In France, we felt so welcomed, both as cyclists and Canadians. Never once did we get a strange look from people that we would be cycling over hill and dale, along isolated country roads or along highways as needed. They appreciated and complimented our French, despite our language stumbles. The drivers, whether in minis or transports, are always respectful and gave us a safe wide berth. Our experience would have been improved if the signage and consistency of cycling facilities were better, but wow - thanks France for a real ride of discovery!

Tuesday, June 1, 2010

Paris et La Loire

May 9 - 28:

Putting the bikes together at Charles de Gaulle Airport

Eiffel Tower, Paris

Chombord, Loire Valley


Azay-le-Rideau Camping




Well, the European phase of our travels has begun! We landed in Paris and assembled our bikes at the airport (it took only 2 hours) before venturing into the Mont Martre district near downtown. We had arranged to stay with some fellow cyclists and enjoyed their company before shifting to a lovely youth hostel. During several days, we visited many of the highlights of the City of Light: the Eiffel Tower, Louvre, Luxembourg Gardens, Arc de Triomphe and Champs d'Elysses, Notre Dame Cathedral, Rodin and other museums, plus the ancient twisting streets and public spaces. We also used our own or rented bikes to go from place to place or along the Seine River; the bike public rental systems and paths are impressive. We enjoyed the ballet one night - choreographed by Nureyev - and a visit to the Fontainebleu forest and palace.
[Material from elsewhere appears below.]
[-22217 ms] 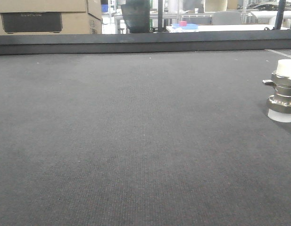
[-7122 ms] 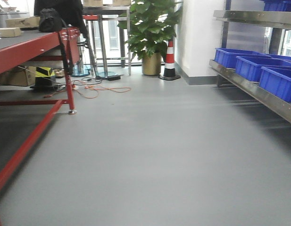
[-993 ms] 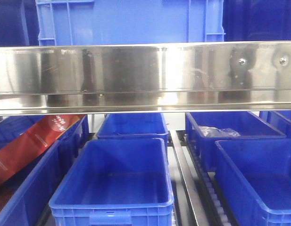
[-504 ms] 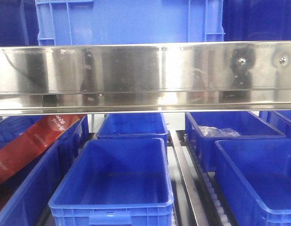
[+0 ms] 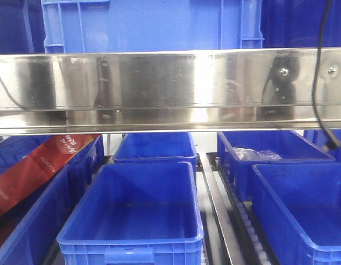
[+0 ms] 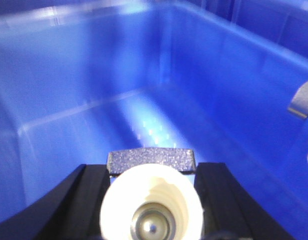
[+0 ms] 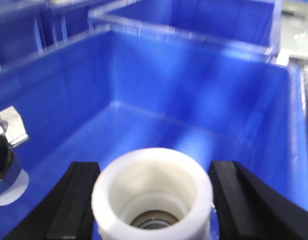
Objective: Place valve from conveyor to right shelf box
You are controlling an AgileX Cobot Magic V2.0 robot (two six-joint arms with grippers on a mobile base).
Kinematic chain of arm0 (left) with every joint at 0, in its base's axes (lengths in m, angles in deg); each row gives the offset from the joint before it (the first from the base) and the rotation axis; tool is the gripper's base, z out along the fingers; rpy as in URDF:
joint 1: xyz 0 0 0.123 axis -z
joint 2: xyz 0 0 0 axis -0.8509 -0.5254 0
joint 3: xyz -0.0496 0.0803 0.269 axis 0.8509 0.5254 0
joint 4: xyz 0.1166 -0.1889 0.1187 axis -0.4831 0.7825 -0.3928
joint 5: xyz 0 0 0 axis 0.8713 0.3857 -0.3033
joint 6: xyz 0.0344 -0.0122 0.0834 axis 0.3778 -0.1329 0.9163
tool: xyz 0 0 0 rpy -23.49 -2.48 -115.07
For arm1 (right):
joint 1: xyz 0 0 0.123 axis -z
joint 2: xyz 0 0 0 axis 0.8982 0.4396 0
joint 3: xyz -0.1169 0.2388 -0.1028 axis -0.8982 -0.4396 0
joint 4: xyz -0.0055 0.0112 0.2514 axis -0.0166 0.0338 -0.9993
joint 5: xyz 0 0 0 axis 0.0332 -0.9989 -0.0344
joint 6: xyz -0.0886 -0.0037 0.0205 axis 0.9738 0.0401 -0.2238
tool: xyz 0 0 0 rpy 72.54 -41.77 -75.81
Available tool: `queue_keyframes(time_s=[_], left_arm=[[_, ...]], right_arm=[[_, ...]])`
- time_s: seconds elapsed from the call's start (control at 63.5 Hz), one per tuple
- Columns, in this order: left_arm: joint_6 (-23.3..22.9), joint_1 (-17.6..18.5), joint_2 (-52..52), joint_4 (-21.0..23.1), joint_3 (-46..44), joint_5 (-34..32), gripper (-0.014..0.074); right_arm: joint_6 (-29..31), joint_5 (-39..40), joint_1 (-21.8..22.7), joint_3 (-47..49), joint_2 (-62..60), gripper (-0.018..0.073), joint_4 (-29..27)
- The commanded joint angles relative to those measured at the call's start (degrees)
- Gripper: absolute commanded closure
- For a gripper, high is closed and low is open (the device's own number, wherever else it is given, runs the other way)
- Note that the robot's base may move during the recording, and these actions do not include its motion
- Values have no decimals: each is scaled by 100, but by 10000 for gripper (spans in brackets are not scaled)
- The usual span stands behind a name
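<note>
In the left wrist view my left gripper [image 6: 151, 202] is shut on a valve [image 6: 150, 192], seen end-on as a white cap with a silvery core, over the inside of a blue box [image 6: 94, 80]. In the right wrist view my right gripper [image 7: 153, 200] is shut on a second valve [image 7: 152, 187], also white cap first, over the blue box [image 7: 203, 90]. Each wrist view shows the other valve at its edge: a silvery stub [image 6: 303, 100] on the right, and a silvery body with a white cap [image 7: 6, 155] on the left. The conveyor is out of view.
The front view shows a steel shelf rail [image 5: 170, 88] with a large blue crate [image 5: 153, 25] above it. Below are several open blue boxes [image 5: 137, 210], one holding a red carton [image 5: 37, 165], one a clear bag [image 5: 256, 154]. A black cable [image 5: 319, 72] hangs at the right.
A black cable has come into the front view at the right edge. Dark reflections in the steel rail have shifted and grown. The boxes have not moved.
</note>
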Motion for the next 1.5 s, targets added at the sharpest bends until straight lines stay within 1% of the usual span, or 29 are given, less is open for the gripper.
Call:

But we wanted to get cycling, and thus took the 1 hour journey by train to Versailles, site of a fabulous but overly extravagant palace and gardens. A great start to our camping, followed the next night by arrival in Chartres, home of the famous cathedral. A magnificent light show lit up the cathedral and other ancient sites in the city along a designated path. We then headed southwest to the Loire River valley and its famous chateaux (castles and gardens) of Chambord, Chenonceau, Blois, Azay-le-Rideau, and Villandry. Still, we also loved the ordinary small towns with their stone houses, old churches, and curving roads through the wheat and canola fields. We learned about the history of the common people in the Middle Ages as some lived in dwellings carved out of the limestone rock, once the stone for the chateaux had been removed - some people still live in such openings, or at least use them to store farm equipment and age their wine!
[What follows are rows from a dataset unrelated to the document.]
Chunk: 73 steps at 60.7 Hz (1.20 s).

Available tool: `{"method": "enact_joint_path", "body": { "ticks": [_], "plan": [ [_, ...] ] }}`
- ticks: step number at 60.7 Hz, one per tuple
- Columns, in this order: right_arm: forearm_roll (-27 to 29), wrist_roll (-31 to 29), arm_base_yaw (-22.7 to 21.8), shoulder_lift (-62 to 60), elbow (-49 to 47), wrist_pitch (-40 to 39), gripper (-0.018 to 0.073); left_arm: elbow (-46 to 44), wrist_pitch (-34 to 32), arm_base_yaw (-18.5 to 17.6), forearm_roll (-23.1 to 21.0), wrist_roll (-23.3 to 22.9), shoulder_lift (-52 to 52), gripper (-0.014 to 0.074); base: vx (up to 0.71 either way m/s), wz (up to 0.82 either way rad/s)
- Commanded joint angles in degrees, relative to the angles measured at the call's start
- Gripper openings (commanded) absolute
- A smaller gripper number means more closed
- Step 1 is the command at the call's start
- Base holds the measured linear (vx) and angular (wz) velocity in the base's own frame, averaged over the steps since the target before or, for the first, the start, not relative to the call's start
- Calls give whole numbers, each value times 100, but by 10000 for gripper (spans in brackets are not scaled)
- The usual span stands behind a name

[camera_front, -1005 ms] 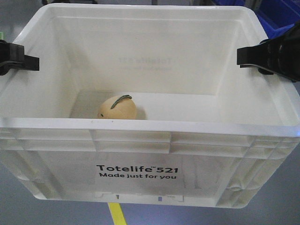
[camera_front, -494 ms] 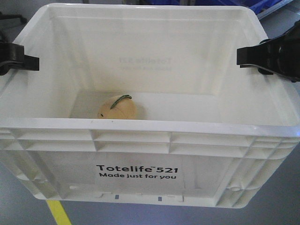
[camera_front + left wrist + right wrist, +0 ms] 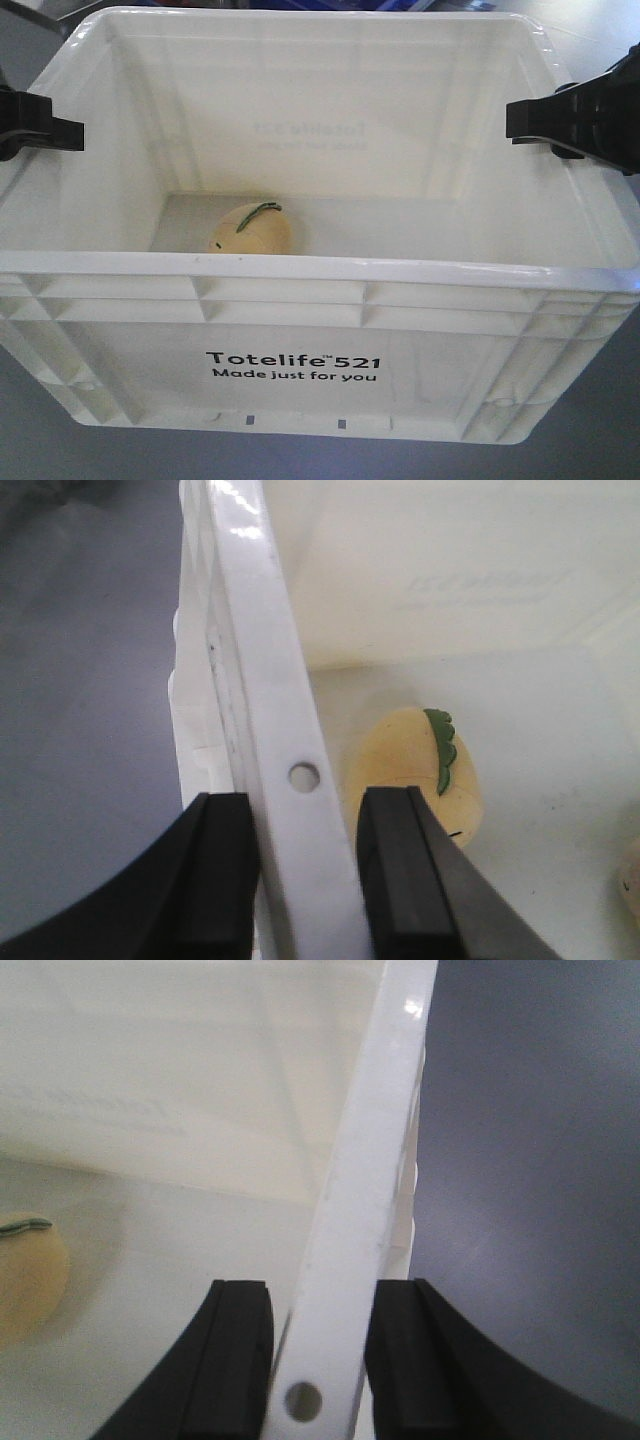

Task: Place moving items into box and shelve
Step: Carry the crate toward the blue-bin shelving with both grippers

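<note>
- Box (image 3: 320,268): white ribbed crate printed "Totelife 521"; it fills the front view; grey floor (image 3: 60,450) shows around it; no shelf is in view.
- Moving item (image 3: 250,229): pale yellow-orange, with the green stem strip uppermost; it lies loose on the bottom of the box, left of centre.
- Left end effector (image 3: 305,840): closed on the left side rim of the box; one finger sits outside the wall and one inside; the rim fills the gap.
- Right end effector (image 3: 325,1350): closed in the same way on the right side rim.
- Step in hand, as we judge it: the one item seen is loaded; the box is in transit to a shelf.
- Procedure: we apply firm, equal grip on both rims; we move both arms together and level, so that the box does not tilt and the thin rim does not slip from the fingers; we accelerate gently, since the round item is free to roll; we seat the base flat on the shelf before we open either end effector.
</note>
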Motion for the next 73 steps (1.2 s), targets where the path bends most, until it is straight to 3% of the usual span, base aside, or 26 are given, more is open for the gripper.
{"method": "enact_joint_path", "body": {
  "ticks": [1,46,73],
  "plan": [
    [-126,79,3,-109,-239,-770,-6,-311,-506,-92,-876,125,-237,-6,25,-63],
    [-126,79,3,-109,-239,-770,-6,-311,-511,-92,-876,125,-237,-6,25,-55],
    [-126,79,3,-109,-239,-766,-6,-311,-499,-92,-876,125,-237,-6,30,-31]
  ]
}}
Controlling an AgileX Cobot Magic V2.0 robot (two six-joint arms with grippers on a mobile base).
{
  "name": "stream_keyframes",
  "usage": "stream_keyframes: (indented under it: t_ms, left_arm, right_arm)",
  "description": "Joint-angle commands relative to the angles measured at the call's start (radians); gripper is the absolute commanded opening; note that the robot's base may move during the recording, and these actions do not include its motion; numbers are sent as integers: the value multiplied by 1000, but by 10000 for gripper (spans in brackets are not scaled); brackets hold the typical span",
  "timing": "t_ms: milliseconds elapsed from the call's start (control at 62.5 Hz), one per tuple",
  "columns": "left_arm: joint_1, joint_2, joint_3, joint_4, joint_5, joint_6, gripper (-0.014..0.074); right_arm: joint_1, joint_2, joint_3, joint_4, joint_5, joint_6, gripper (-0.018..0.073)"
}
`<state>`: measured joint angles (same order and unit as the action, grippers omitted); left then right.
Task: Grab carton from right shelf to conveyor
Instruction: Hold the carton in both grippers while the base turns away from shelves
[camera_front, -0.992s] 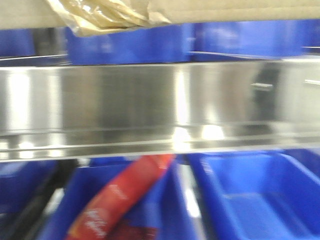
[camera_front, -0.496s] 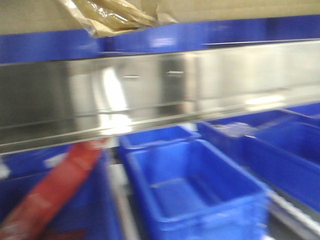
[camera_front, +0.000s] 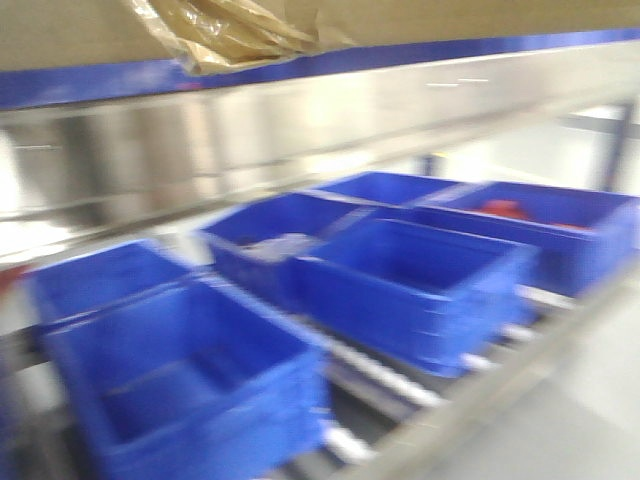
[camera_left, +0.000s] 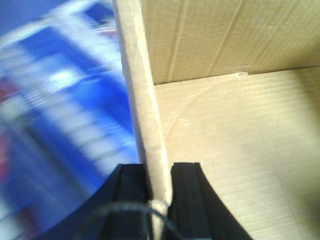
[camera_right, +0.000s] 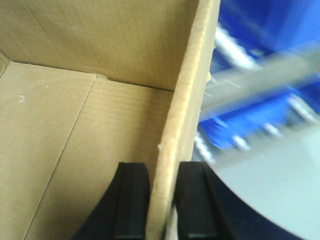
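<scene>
A: Where's the carton (camera_front: 450, 15)?
B: I see it along the top of the front view, tape twist (camera_front: 230, 35) upper left — shelf rail (camera_front: 200, 150) just beneath, blue bins (camera_front: 400, 280) lower.
A: Grippers?
B: Left gripper (camera_left: 159, 182) clenched on one carton wall, right gripper (camera_right: 162, 182) on the opposite — both bottom centre.

My front-facing view looks forward and slightly down from close under the carton (camera_front: 420, 22), whose lower edge fills the top of the frame. Beyond it lie the right shelf (camera_front: 250, 130) and the blue bins (camera_front: 400, 280), all motion-blurred. The left wrist view sits just behind the left hand (camera_left: 159, 177) and looks along the carton's left wall at close range. The right wrist view mirrors it behind the right hand (camera_right: 162, 177). Both wrist views share the carton's inner floor and far wall.
</scene>
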<state>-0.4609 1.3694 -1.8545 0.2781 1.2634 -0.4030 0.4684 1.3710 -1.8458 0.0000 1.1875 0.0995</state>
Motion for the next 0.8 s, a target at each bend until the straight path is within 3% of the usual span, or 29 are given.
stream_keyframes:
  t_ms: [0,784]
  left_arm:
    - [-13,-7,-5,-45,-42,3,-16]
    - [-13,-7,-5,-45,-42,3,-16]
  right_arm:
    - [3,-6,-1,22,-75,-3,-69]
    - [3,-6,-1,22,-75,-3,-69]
Yes, we have been enjoying French cheese and wine, and fresh croissants and pain au chocolat (or raisins) ordered the night before at the campsites. The bike trails and mostly quiet roads have made for good travelling, between 45 and 80 km per day, but the winds from the south and west have been strong at times, slowing us down a few days. Our cycling muscles are starting to tune up as our bodies adjust to our road routines and camping beds, but our butts and hands still get sore near the end of the day as we work out some kinks.
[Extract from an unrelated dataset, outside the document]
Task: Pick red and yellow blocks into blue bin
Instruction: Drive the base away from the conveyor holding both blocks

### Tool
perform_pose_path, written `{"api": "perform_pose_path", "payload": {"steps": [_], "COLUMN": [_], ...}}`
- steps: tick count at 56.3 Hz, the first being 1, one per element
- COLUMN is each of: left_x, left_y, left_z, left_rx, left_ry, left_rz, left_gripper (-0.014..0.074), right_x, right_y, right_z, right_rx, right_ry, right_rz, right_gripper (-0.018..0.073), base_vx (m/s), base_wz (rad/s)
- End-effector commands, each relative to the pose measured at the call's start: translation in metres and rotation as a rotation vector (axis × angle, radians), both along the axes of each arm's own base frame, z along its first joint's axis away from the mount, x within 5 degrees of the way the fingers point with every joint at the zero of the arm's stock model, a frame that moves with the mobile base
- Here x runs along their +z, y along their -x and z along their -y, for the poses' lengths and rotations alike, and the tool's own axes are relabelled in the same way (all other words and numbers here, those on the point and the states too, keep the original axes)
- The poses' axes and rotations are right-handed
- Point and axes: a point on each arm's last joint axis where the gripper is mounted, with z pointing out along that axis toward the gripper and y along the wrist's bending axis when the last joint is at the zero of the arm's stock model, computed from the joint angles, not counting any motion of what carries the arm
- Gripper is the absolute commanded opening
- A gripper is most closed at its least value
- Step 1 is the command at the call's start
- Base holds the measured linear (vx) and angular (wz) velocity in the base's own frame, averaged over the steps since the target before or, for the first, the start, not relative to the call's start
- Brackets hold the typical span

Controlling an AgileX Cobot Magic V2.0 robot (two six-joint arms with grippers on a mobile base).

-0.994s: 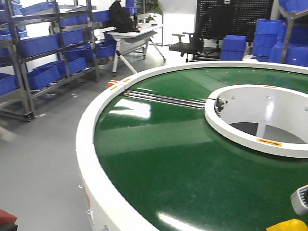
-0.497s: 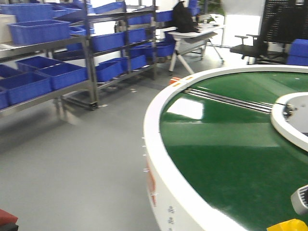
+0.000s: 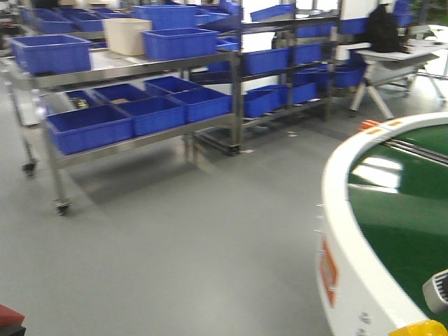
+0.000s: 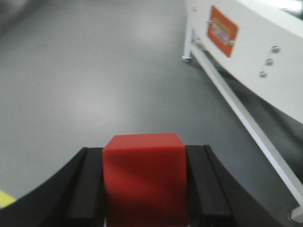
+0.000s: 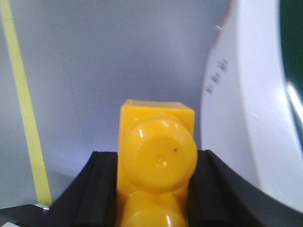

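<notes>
Conveyor [image 3: 334, 196] shifted right; end effectors [image 4: 144, 153] [image 5: 152, 158] apparently clamp red cube [image 4: 142, 184], yellow brick [image 5: 156, 142].

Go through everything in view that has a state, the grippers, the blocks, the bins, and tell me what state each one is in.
Left gripper: shut on the red cube.
Red cube: held between the fingers, above the grey floor.
Right gripper: shut on the yellow brick.
Yellow brick: held, studs facing the wrist camera.
Blue bins: upright and open-topped on the rack shelves.
Cream tub: upright on the top shelf.
</notes>
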Motion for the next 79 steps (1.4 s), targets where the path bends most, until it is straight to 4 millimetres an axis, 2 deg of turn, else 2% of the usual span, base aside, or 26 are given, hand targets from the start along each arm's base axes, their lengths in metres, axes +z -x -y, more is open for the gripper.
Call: {"api": "perform_pose_path", "payload": {"steps": [1, 39, 79], "left_x": [0.015, 0.0149, 0.015], "left_y": [-0.0023, -0.0023, -0.0023], "left_z": [0.0021, 0.0021, 0.0021], "left_rx": [-0.005, -0.005, -0.005], "left_ry": [0.05, 0.05, 0.05], "left_rz": [0.094, 0.093, 0.094], "left_gripper": [0.0278, 0.0278, 0.0264], "right_x": [0.0133, 0.0124, 0.0112], "right_y": [-0.003, -0.001, 0.0001], "right_z": [-0.0008, 0.0, 0.0004], "right_rx": [0.008, 0.006, 0.005], "right_ry": [-0.019, -0.013, -0.007], "right_rz": [0.089, 0.071, 0.054], "right_gripper": [0.0172, 0.0172, 0.0172], "base_vx": [-0.01, 0.08, 0.26], "base_wz": [0.64, 0.37, 0.08]}}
We are now pushing north past Le Mans into Normandy (Normandie) and look forward to the English Channel coast (called Le Manche in France).

Sunday, April 4, 2010

Floatin´ and Boatin´











March 31 - April 2:

From Cusco in Peru, we set off in a tourist bus southeast to Puno so we could see two archeological ruins along the way and a church with distinctive frescoes from the 1600s. The Raqchi site had over 120 ancient silos, used in Inca times for storing food to ensure food security in the dry season and in years of drought. Again, we were amazed by the Incan ingenuity and blending of their cultures with those that came before and after.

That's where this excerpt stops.